De hecho, la lectura de la orquesta subraya uno de los logros más impresionantes del compositor en estos Danzas: no es un truco fácil producir quince minutos de música que sean a la vez tan agradables, atractivas y, al mismo tiempo, sustantivas. O, de hecho, escribir algo que esté a la altura de la Sinfonía n.° 9 de Dvorak y que emerja defendiéndose. Simon, sin embargo, ha hecho precisamente eso.
Y eso dice algo, dado el refrescante enfoque revisionista de Honeck sobre el caballo de guerra. El director de orquesta austriaco se ha acostumbrado a repensar los tótems canónicos durante su estancia en Pittsburgh y su reflexiva reconsideración de esta partitura (expresada en notas típicamente informativas) tiene el beneficio de subrayar el aura trágica de la música.

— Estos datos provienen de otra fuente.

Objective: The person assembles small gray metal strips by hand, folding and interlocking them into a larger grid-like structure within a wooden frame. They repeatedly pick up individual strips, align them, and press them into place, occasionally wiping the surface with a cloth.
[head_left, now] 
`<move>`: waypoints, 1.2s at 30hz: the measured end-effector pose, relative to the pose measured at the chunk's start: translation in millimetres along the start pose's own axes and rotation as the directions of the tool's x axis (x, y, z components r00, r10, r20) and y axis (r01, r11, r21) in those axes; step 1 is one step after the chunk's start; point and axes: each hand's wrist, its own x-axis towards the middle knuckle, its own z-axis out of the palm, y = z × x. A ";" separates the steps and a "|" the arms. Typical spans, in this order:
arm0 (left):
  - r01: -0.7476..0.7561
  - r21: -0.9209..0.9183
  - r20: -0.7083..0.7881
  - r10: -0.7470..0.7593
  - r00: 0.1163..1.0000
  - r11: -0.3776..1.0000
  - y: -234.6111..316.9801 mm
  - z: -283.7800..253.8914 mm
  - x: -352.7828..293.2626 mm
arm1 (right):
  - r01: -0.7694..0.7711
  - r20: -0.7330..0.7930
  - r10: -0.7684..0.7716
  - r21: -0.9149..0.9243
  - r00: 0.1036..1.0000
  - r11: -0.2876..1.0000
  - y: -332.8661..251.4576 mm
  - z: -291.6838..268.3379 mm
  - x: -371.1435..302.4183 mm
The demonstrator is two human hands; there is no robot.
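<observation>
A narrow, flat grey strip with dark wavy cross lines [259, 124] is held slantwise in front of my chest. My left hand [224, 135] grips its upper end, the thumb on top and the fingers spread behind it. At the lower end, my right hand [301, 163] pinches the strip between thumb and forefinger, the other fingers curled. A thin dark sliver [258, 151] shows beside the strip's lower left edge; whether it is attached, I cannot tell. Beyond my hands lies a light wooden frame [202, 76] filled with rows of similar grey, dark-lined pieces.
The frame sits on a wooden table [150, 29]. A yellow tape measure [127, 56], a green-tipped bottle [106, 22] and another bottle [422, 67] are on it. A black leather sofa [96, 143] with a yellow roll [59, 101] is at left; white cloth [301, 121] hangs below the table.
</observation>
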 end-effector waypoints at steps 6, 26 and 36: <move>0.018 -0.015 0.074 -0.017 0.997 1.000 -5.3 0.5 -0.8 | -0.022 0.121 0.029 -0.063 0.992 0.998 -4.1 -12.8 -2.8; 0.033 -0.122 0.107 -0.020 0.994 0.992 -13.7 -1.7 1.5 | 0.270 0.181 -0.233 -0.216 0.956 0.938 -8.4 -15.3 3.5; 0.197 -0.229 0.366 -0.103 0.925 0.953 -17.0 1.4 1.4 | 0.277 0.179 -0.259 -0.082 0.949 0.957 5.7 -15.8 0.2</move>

Parte de esa atmósfera es probablemente el resultado de la deuda de la sinfonía con Longfellow. Hiawatha (Evidentemente, Dvorak contemplaba una obra dramática basada en el poema, partes del cual se incorporaron a la partitura), así como su nostalgia por Bohemia. De cualquier manera, aquí Honeck y el PSO extraen una impresionante veta de las reservas de emoción, amplitud, belleza, dolor y nostalgia de la obra.
Todo está bien combinado (las secciones de encuadre del Largo son particularmente luminosas) y los grandes contrastes son la regla. La introducción del primer movimiento es notoriamente explosiva y su coda luchadora. Hay una rusticidad musculosa en partes del final y los grandes clímax cerca del final suenan casi como gritos.
También hay una sensación de espacio en todo momento, tanto en tempos rápidos como lentos. El Largo es encantadoramente pausado pero nunca aburrido, mientras que el melodioso trío del Scherzo parece una visión lejana: su dinámica matizada y sus ritmos tensos crean una atmósfera de seductora nostalgia.
En conjunto, la interpretación de Honeck permite escuchar (o al menos pensar) esta música de nuevo. Por supuesto, hay innumerables maneras de abordarlo, pero, dado el contexto de la proximidad de la sinfonía a la de Simon Danzasel álbum más grande sugiere una visión de humanidad compartida a través de épocas, estilos, etnias y géneros de la que nuestros tiempos, tan plagados de divisiones y conflictos, harían bien en aprender.
Jonathan Blumhofer es un compositor y violista que ha estado activo en el área metropolitana de Boston desde 2004. Su música ha recibido numerosos premios y ha sido interpretada por varios conjuntos, incluidos la American Composers Orchestra, la Filarmónica de Kiev, la Camerata Chicago, el Xanthos Ensemble y el Juventas New Music Group. Desde que recibió su doctorado en la Universidad de Boston en 2010, Jon ha enseñado en la Universidad Clark, el Instituto Politécnico de Worcester y en línea para la Universidad de Phoenix, además de escribir crítica musical para la Telegrama y gaceta de Worcester.